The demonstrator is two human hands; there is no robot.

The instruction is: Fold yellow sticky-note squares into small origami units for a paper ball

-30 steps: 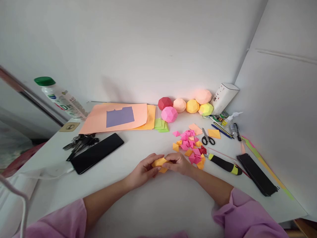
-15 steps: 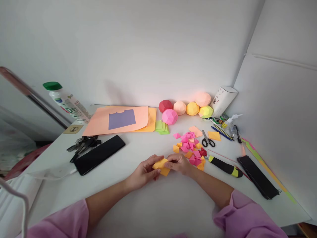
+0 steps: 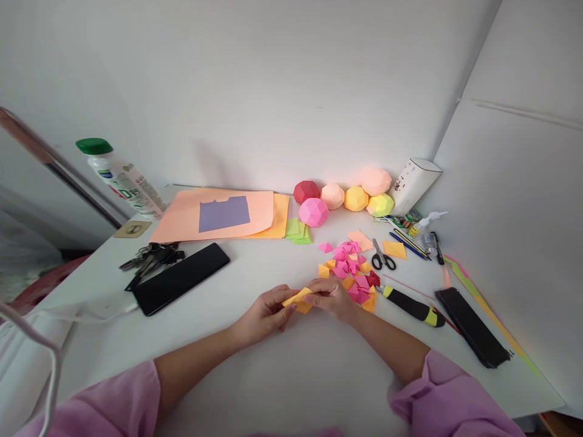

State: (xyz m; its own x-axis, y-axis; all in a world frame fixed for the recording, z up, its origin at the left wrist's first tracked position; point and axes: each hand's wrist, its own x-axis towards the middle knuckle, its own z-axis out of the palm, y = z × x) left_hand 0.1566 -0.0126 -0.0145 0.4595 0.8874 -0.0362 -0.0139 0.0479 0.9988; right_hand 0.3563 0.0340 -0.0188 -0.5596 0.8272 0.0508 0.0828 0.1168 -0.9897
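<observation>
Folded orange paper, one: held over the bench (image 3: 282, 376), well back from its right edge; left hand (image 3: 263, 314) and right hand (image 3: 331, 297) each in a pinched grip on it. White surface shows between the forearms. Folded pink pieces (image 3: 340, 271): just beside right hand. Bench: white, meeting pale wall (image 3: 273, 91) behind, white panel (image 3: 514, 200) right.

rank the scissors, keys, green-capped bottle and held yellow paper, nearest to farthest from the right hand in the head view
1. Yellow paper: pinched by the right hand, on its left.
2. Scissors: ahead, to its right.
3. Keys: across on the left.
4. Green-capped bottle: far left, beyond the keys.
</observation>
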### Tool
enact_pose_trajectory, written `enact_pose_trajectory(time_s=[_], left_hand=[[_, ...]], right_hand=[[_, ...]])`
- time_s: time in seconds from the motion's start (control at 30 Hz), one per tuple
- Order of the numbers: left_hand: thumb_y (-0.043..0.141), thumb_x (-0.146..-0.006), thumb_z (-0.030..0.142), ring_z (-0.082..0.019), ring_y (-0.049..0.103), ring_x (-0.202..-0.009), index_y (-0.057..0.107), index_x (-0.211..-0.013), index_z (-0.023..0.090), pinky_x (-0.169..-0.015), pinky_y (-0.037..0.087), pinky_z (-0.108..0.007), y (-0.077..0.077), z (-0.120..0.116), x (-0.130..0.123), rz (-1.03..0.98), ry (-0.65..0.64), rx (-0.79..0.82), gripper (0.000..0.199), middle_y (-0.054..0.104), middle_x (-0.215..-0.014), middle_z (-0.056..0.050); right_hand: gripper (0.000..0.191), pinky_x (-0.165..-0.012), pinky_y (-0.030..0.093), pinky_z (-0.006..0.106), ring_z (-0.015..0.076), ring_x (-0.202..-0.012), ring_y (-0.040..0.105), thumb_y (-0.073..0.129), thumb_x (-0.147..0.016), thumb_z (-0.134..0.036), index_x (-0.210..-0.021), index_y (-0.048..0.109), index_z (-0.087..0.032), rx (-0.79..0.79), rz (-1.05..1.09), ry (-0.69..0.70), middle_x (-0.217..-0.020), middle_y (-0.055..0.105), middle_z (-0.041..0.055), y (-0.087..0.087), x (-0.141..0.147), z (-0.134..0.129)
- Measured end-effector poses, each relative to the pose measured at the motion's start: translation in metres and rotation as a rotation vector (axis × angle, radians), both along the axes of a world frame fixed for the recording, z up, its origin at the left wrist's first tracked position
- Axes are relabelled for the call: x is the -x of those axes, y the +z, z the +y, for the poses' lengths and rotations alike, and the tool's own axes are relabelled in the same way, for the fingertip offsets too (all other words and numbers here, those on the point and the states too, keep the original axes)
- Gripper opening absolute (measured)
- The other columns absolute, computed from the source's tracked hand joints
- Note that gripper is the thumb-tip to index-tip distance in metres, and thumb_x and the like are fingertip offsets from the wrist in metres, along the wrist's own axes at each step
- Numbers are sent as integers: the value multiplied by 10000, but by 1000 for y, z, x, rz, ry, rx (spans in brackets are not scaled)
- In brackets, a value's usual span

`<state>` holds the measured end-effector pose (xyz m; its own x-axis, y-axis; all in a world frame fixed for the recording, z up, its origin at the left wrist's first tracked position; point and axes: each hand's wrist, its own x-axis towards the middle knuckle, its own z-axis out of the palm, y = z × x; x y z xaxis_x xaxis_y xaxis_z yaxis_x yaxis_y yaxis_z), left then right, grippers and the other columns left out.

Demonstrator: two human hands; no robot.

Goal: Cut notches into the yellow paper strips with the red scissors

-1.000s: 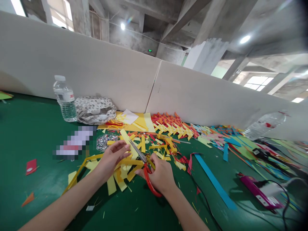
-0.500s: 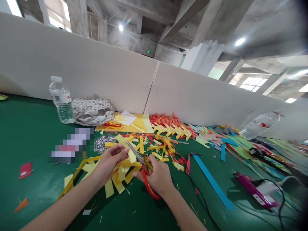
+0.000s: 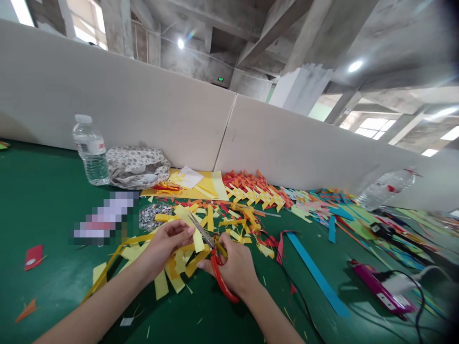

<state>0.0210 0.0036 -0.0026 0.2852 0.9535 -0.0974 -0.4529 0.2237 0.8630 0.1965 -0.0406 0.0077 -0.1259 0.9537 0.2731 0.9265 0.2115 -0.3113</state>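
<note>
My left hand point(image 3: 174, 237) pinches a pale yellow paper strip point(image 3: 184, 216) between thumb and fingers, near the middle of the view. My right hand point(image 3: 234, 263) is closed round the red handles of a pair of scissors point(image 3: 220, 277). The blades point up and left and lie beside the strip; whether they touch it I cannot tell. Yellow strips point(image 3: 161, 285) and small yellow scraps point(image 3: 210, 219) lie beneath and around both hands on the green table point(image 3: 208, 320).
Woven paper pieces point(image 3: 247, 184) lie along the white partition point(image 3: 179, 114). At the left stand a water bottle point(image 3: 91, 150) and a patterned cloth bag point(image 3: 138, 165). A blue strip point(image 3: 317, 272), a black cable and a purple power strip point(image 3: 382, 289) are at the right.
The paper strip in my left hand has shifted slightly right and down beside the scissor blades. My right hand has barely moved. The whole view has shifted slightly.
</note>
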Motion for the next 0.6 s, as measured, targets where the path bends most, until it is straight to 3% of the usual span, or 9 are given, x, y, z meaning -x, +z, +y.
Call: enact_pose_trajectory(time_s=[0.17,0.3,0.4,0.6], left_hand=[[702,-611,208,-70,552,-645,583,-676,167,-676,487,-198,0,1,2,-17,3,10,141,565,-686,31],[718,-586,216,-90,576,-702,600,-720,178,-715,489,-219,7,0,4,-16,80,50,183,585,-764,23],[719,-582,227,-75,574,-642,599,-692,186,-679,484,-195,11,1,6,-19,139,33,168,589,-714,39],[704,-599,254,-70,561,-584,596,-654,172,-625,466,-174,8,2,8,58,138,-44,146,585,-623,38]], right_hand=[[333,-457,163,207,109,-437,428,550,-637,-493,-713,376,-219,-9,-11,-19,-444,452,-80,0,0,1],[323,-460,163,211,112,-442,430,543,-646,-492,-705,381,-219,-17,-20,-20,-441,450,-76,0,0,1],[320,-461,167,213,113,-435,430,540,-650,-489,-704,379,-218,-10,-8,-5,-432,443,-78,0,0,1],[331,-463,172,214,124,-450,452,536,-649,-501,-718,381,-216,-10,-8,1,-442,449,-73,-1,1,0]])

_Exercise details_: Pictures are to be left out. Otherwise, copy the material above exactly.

_Output_:
The demonstrator is two human hands; there is no robot.

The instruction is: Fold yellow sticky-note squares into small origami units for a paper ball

-30 steps: 
-15 steps: 
+0 steps: 

State: (xyz m; its own x-axis, y-axis; all in a world frame fixed for the recording, z up, its origin at the left wrist's first tracked position; point and axes: each hand's wrist, its own x-axis towards the middle knuckle, its own z-axis out of the palm, y = z × x) left_hand 0.1566 -0.0126 -0.0145 0.4595 0.8874 -0.0362 -0.0139 0.0479 0.9988; right_hand 0.3563 0.0340 -0.0188 -0.5596 0.8272 0.0508 0.0828 0.1168 -0.9897
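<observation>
Folded orange paper, one: held over the bench (image 3: 282, 376), well back from its right edge; left hand (image 3: 263, 314) and right hand (image 3: 331, 297) each in a pinched grip on it. White surface shows between the forearms. Folded pink pieces (image 3: 340, 271): just beside right hand. Bench: white, meeting pale wall (image 3: 273, 91) behind, white panel (image 3: 514, 200) right.

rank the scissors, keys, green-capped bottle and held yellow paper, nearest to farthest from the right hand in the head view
1. Yellow paper: pinched by the right hand, on its left.
2. Scissors: ahead, to its right.
3. Keys: across on the left.
4. Green-capped bottle: far left, beyond the keys.
</observation>
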### Tool
enact_pose_trajectory, written `enact_pose_trajectory(time_s=[_], left_hand=[[_, ...]], right_hand=[[_, ...]])`
- time_s: time in seconds from the motion's start (control at 30 Hz), one per tuple
- Order of the numbers: left_hand: thumb_y (-0.043..0.141), thumb_x (-0.146..-0.006), thumb_z (-0.030..0.142), ring_z (-0.082..0.019), ring_y (-0.049..0.103), ring_x (-0.202..-0.009), index_y (-0.057..0.107), index_x (-0.211..-0.013), index_z (-0.023..0.090), pinky_x (-0.169..-0.015), pinky_y (-0.037..0.087), pinky_z (-0.108..0.007), y (-0.077..0.077), z (-0.120..0.116), x (-0.130..0.123), rz (-1.03..0.98), ry (-0.65..0.64), rx (-0.79..0.82), gripper (0.000..0.199), middle_y (-0.054..0.104), middle_x (-0.215..-0.014), middle_z (-0.056..0.050); right_hand: gripper (0.000..0.191), pinky_x (-0.165..-0.012), pinky_y (-0.030..0.093), pinky_z (-0.006..0.106), ring_z (-0.015..0.076), ring_x (-0.202..-0.012), ring_y (-0.040..0.105), thumb_y (-0.073..0.129), thumb_x (-0.147..0.016), thumb_z (-0.134..0.036), index_x (-0.210..-0.021), index_y (-0.048..0.109), index_z (-0.087..0.032), rx (-0.79..0.79), rz (-1.05..1.09), ry (-0.69..0.70), middle_x (-0.217..-0.020), middle_y (-0.055..0.105), middle_z (-0.041..0.055), y (-0.087..0.087), x (-0.141..0.147), z (-0.134..0.129)
- Measured end-effector poses, each relative to the pose measured at the motion's start: translation in metres and rotation as a rotation vector (axis × angle, radians), both along the axes of a world frame fixed for the recording, z up, its origin at the left wrist's first tracked position
- Axes are relabelled for the call: x is the -x of those axes, y the +z, z the +y, for the poses' lengths and rotations alike, and the tool's own axes are relabelled in the same way, for the fingertip offsets too (all other words and numbers here, those on the point and the states too, keep the original axes)
- Gripper opening absolute (measured)
- The other columns absolute, computed from the source's tracked hand joints
- Note that gripper is the thumb-tip to index-tip distance in metres, and thumb_x and the like are fingertip offsets from the wrist in metres, along the wrist's own axes at each step
- Numbers are sent as integers: the value multiplied by 10000, but by 1000 for y, z, x, rz, ry, rx (spans in brackets are not scaled)
- In brackets, a value's usual span

`<state>` holds the measured end-effector pose (xyz m; its own x-axis, y-axis; all in a world frame fixed for the recording, z up, its origin at the left wrist's first tracked position; point and axes: each hand's wrist, its own x-axis towards the middle knuckle, its own z-axis out of the palm, y = z × x; x y z xaxis_x xaxis_y xaxis_z yaxis_x yaxis_y yaxis_z), left then right, grippers and the other columns left out.

Demonstrator: two human hands; no robot.

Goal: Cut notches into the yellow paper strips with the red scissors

-1.000s: 
-0.500s: 
+0.000s: 

<state>0.0210 0.0036 -0.0026 0.2852 0.9535 -0.0974 -0.4529 0.2237 0.8630 0.1965 -0.0406 0.0077 -0.1259 0.9537 0.2731 0.9265 0.2115 -0.3113</state>
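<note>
My left hand point(image 3: 174, 237) pinches a pale yellow paper strip point(image 3: 184, 216) between thumb and fingers, near the middle of the view. My right hand point(image 3: 234, 263) is closed round the red handles of a pair of scissors point(image 3: 220, 277). The blades point up and left and lie beside the strip; whether they touch it I cannot tell. Yellow strips point(image 3: 161, 285) and small yellow scraps point(image 3: 210, 219) lie beneath and around both hands on the green table point(image 3: 208, 320).
Woven paper pieces point(image 3: 247, 184) lie along the white partition point(image 3: 179, 114). At the left stand a water bottle point(image 3: 91, 150) and a patterned cloth bag point(image 3: 138, 165). A blue strip point(image 3: 317, 272), a black cable and a purple power strip point(image 3: 382, 289) are at the right.
The paper strip in my left hand has shifted slightly right and down beside the scissor blades. My right hand has barely moved. The whole view has shifted slightly.
</note>
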Motion for the next 0.6 s, as measured, targets where the path bends most, until it is straight to 3% of the usual span, or 9 are given, x, y, z meaning -x, +z, +y.
Call: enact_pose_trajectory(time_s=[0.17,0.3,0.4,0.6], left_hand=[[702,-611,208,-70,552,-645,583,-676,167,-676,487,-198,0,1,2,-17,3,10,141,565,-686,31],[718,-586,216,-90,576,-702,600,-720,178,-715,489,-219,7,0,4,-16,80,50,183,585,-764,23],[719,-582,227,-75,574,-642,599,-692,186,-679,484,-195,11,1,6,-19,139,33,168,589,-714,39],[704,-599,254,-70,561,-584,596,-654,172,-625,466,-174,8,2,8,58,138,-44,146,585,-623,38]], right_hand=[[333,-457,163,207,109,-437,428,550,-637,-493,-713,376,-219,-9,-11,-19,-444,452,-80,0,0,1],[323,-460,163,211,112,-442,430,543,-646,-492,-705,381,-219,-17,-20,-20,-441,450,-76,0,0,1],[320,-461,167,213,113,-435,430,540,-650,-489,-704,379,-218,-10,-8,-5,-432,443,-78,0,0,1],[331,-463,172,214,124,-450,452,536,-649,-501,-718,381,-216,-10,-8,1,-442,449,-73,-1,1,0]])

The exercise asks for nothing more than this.